Поцеловав родителей в щеки, я тут же вскакиваю и поднимаюсь наверх.
У меня почти зудит – я должна кое-что сделать. Сейчас же. Закрыть гештальт. Сдернуть последнюю болячку.
Это комната Дасти.
В которую я не заходила ни разу после того дня, как узнала о его смерти.
Я не собираюсь рассматривать его вещи, вдыхать легкими воздух, будто надеясь поймать запах Дастина. Мне не хочется упасть в его кровать и рыдать. Упиваться тем, что с его смертью в комнате время застыло – хотя это действительно так. Ничего не изменилось – все на своих местах.
Возможно, в кинодрамах или сентиментальных книгах героиня вела бы себя иначе. Но для меня это просто комната Дасти. Просто место, где он жил – и больше ничего. Эта комната – не он сам.

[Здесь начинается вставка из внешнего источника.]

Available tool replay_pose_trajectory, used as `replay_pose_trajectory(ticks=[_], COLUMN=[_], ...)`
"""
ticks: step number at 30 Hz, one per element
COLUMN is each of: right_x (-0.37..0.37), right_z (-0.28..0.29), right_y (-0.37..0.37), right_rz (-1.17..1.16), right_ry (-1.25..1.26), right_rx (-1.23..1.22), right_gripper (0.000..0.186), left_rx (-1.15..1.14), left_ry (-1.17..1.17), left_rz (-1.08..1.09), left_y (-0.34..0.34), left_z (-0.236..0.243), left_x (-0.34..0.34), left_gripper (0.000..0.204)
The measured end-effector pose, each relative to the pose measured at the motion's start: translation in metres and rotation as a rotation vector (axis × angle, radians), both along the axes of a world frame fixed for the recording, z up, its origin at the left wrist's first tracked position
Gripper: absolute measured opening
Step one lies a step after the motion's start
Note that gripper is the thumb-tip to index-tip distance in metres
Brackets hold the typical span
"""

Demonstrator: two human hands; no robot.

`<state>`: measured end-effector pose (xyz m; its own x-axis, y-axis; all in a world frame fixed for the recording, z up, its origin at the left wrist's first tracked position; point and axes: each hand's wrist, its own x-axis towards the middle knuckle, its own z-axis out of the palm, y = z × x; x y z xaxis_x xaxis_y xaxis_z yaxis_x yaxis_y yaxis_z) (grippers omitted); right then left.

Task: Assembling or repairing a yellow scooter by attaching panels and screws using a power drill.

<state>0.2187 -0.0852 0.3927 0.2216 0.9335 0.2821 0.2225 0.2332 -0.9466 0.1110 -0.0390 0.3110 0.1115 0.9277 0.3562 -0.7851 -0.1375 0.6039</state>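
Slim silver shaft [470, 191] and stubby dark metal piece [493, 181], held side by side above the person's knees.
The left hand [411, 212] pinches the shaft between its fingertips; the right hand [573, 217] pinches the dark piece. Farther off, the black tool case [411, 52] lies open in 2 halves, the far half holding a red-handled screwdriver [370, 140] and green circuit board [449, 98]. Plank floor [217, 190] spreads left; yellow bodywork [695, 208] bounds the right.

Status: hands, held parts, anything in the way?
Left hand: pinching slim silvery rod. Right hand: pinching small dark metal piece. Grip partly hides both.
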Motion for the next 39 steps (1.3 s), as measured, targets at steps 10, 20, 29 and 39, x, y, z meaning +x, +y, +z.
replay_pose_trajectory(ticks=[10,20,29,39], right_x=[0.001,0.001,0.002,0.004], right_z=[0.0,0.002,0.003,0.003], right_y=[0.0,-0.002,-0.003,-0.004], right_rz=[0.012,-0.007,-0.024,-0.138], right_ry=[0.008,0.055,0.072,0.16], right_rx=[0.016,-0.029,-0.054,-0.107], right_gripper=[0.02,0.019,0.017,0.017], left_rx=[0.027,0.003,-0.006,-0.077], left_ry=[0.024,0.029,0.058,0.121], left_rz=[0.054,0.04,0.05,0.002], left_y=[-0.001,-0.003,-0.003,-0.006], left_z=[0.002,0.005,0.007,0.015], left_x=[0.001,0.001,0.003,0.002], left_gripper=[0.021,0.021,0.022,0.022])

Мне даже не хочется здесь задерживаться, потому что после смерти брата она бесполезна. Как кровавая мозоль на здоровом теле, которую специально чешут и раздражают.

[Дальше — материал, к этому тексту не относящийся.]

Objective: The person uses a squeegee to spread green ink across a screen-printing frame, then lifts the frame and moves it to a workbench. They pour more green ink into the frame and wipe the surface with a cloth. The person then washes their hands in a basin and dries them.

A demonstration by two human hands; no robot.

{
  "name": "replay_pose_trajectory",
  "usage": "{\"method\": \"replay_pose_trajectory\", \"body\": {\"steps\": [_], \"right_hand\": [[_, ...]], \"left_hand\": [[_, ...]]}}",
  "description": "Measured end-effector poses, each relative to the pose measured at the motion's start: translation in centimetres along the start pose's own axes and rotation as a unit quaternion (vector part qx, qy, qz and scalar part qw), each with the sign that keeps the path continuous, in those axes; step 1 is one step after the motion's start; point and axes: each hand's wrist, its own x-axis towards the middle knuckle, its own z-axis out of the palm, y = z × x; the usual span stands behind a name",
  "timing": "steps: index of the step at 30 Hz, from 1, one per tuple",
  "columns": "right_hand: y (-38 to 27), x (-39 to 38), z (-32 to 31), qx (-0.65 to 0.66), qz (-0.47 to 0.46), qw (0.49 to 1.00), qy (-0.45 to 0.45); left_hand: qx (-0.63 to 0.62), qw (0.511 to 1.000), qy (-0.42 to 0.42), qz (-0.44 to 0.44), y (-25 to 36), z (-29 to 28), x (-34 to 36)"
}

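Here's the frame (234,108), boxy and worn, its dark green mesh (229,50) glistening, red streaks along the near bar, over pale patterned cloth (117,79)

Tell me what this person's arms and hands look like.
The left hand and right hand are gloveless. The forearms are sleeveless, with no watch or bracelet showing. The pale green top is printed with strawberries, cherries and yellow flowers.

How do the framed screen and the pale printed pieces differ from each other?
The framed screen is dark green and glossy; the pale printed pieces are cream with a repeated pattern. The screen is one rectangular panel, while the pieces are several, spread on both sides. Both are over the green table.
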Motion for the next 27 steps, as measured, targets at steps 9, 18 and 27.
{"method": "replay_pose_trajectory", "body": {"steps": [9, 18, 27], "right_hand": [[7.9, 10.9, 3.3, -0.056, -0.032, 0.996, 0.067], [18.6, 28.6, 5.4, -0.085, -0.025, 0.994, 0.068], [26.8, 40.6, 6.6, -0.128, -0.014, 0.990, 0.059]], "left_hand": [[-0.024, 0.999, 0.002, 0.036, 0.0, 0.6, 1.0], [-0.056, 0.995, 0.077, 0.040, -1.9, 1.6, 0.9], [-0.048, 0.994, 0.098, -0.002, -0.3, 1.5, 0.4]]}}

Надеюсь, родителям когда-нибудь хватит сил прекратить делать здесь алтарь памяти. Потому что Дасти – намного больше, чем это место. И потому что нам не нужны никакие атрибуты, чтобы его помнить.
Я подхожу к его шкафу и сдвигаю с верхней полки все фигурки из «Марвел». Брат их любил, собирал – а я просто скидываю их как попало. Кто-то посчитает это святотатством, но для меня эти фигурки не равно брат. Зато теперь мне легко достать небольшой файл. Больше мне ничего и не нужно здесь.
Это было секретное место Дасти, о котором знаю только я. Потому что в этой семье никто кроме меня не смеет покушаться на эти святые фигурки, и не смел никогда – брат бы разозлился.
Тут могло быть что угодно – но лежит только файл с листом бумаги внутри.
Я забираю его себе и поскорее покидаю комнату.
Все.
Гештальт закрыт.
Я стою теперь перед дверью своей комнаты, крепко сжимая файл.
Сейчас туда войдет новая Сирена.
Которая принимает болезнь брата и готова начать смиряться с тем, что он имел право поступать со своим телом и жизнью, как угодно. И не посвящать в это меня.
Которая снимает свои розовые очки, но при этом не станет надевать черные и превращаться в суку, которая будет тратить жизнь на месть каждому, кто ее обидел.
Которая вычеркивает из жизни Кея Хирша окончательно, потому что у нее будут новые влюбленности, нормальные отношения и парни, которые не захотят меня толкать вниз.
Солнечный Свет не погаснет никогда, Кей Хирш, он просто теперь не светит кому попало.